The few use cases that would interest me would be if you could have a conversation with shared FPV. That sounds fun. Imagine one person traveling and sharing their view with someone in real time. “ I know who wants walk around with goggles on their head?!” But it could become normal or at least the product could morph more into sunglasses as we know them today.
A shared point of view would be a neat gimmick, but I don't think anyone is going to spend several grand for that feature. No headset is going to become the sunglasses of the future either. Maybe AR sunglasses one day, but not a big VR ski goggle-style headset.
Another use case is television. I see the future as having no television sets at all. They’re getting bigger and bigger and why have them if you can accomplish an even more immersive experience with something that covers your view and peripheral vision?
Paired with apples or Sonos theatre speakers or personal AirPod pros. You can see how the other ideas are going to make more sense. “Spatial audio” Apple TV shared viewing etc. eventually Apple TV can just be a hub for all your Apple devices and I really see by 20 years from now there will be no tvs in a home.
Whenever people bring up television, they seem to forget a few things...
A family of 4 will need to buy four headsets instead of 1 TV. If the headset really does cost $3K, that's $12K for headsets instead of $1K, give or take, for a good TV.
And what happens when you want to invite friends over for movie night or to watch the big game? Is everyone supposed to bring his or her own headset? And what about the people who don't have a headset? Maybe you plan to buy a few extra headsets for when you have guests?
No. This is will most definitely NOT replace TV for most people. If you live alone and only watch TV by yourself, sure, but that's not the norm.
Gaming will be a feature but until Apple partners up with Nintendo, Microsoft,Sony, steam. It’ll just be iOS Apple game store feature cuz why not.
I have zero faith that Apple will deliver a good gaming experience. They've never done gaming right. iOS gaming is like going back in time to the 80s arcade with modestly better graphics. Such games are not going to sell a $3K headset.
Unfortunately, when it comes to gaming, Apple has a terrible reputation and it will truly take an act of God, so to speak, to change that. The only hope, as you note, is for Apple to partner with someone else (or acquire them). Not going to happen with Microsoft or Sony. Many of us have hoped for years (decades!) that Apple would acquire Nintendo. An Apple headset with Nintendo exclusive titles would definitely shake things up.
The last use case and the most useful for me is education/business. Imagine a camera deep faking your own face onto your face without goggles then wearing the goggles and appearing to everyone as your are in a room physically separated but virtually together. That’s what “zoom” of the future could be like.
The educational market isn't going to buy a $3K headset. I don't see that happening. To be useful as a classroom tool, each student would need one, plus whatever additional hardware is required to support it. It's highly doubtful that the headset will be a standalone product. More than likely, it will need an iOS device or Mac for setup, etc.
I also don't see business as a viable market for several reasons. First, Apple doesn't really target enterprise customers. They are a consumer electronics company and they will focus on that market. Second, there are many purpose-built VR/AR solutions already targeting various business customers.

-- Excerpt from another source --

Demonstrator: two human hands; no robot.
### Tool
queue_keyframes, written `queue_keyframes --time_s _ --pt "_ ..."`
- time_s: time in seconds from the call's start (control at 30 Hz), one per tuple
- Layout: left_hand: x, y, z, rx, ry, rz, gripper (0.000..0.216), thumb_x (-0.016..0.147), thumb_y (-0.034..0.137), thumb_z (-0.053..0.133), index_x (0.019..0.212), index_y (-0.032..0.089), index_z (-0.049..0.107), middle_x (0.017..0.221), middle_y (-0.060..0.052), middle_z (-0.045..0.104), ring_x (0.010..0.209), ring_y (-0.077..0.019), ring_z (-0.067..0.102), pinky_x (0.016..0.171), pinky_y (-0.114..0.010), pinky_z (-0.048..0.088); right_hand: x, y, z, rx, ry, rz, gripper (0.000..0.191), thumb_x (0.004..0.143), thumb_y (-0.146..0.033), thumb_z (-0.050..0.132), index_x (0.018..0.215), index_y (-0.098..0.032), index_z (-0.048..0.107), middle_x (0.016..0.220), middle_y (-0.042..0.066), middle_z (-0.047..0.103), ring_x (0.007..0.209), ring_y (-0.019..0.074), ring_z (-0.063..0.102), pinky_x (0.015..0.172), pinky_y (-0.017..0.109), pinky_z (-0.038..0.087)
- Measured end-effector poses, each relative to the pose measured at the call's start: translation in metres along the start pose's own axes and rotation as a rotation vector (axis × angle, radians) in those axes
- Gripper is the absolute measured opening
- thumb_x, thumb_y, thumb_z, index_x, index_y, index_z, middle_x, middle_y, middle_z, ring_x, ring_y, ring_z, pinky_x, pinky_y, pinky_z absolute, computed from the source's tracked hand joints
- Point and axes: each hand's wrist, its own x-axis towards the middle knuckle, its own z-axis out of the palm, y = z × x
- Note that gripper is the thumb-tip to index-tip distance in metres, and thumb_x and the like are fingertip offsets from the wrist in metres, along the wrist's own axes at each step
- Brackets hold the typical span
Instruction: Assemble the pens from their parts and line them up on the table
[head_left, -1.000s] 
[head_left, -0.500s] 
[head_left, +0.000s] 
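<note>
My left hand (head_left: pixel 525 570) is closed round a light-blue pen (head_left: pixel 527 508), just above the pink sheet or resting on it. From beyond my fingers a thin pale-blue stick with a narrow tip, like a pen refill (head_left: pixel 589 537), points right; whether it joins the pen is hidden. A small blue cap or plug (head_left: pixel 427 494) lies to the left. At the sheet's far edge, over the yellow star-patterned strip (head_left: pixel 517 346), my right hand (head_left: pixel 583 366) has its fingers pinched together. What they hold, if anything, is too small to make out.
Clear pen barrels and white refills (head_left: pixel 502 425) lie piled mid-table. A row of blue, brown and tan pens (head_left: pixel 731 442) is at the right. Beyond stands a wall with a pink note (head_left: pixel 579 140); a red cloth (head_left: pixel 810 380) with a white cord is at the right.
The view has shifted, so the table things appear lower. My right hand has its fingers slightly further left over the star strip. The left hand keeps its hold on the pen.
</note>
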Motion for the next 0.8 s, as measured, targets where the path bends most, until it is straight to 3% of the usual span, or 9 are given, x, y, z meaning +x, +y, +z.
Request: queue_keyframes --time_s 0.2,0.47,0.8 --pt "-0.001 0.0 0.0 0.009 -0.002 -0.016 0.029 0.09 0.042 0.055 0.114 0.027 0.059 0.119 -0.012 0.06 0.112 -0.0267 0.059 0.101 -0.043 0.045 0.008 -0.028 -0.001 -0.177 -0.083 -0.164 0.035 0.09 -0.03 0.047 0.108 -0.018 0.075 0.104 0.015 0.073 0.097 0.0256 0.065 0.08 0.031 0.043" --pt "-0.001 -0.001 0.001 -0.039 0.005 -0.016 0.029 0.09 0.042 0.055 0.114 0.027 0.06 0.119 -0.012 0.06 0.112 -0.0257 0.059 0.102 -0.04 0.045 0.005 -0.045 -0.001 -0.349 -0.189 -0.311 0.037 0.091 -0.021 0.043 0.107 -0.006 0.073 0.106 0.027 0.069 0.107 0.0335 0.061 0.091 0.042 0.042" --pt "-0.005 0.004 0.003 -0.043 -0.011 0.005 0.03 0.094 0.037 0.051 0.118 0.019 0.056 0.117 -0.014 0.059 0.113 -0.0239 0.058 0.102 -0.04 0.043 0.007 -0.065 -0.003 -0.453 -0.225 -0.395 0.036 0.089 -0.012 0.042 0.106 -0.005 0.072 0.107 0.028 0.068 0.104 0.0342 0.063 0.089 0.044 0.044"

People mention AR-assisted surgery all the time as a possible use case. There are already a lot of companies in that field. When it comes to medical products, the standards are also much much higher. There can be no latency. Things have to work 100%, 100% of the time. Much like Apple hasn't turned the Watch into a true medical device, I don't see the headset being one either.
Of course there are plenty of other potential enterprise customers beyond the medical industry, but I don't see Apple targeting those markets. They don't go after enterprise customers for any of their products. They are happy to have those customers, but consumers are their bread and butter.
Your zoom of the future idea is neat, but we're right back to the TV use case. For what you describe, each person on that "zoom" call will need a $3K headset. Is seeing a virtual person in a "zoom" call really worth $3K per participant when everything works pretty well right now with the computer on your desk or phone in your pocket? I don't see businesses investing that kind of money (especially these days) for a device that marginally improves the video conferencing experience.
Pretty much every potential use case is something that existing VR products can accomplish today, yet the category remains largely unpopular. Even if Apple delivers an astounding product, they still have to overcome general consumer indifference towards the whole VR category and I don't see a $3K device accomplishing that.
I don’t know why Facebook is pushing this meta verse thing but it’ll be an interesting example of how someone can force something To work by throwing enough money at it. But I heard someone say once that the worse thing you can do to solve a problem is throw more money at it. I’ve never tried meta but it doesn’t look like something I want to ever try either. Time will tell.
Well, the metaverse has been a complete disaster for Meta/Facebook, so I think that's very telling. Plenty of people will blame Meta's implementation, not the concept itself. To me, however, it's very obvious that, outside of a small gaming niche, the public just isn't interested in VR.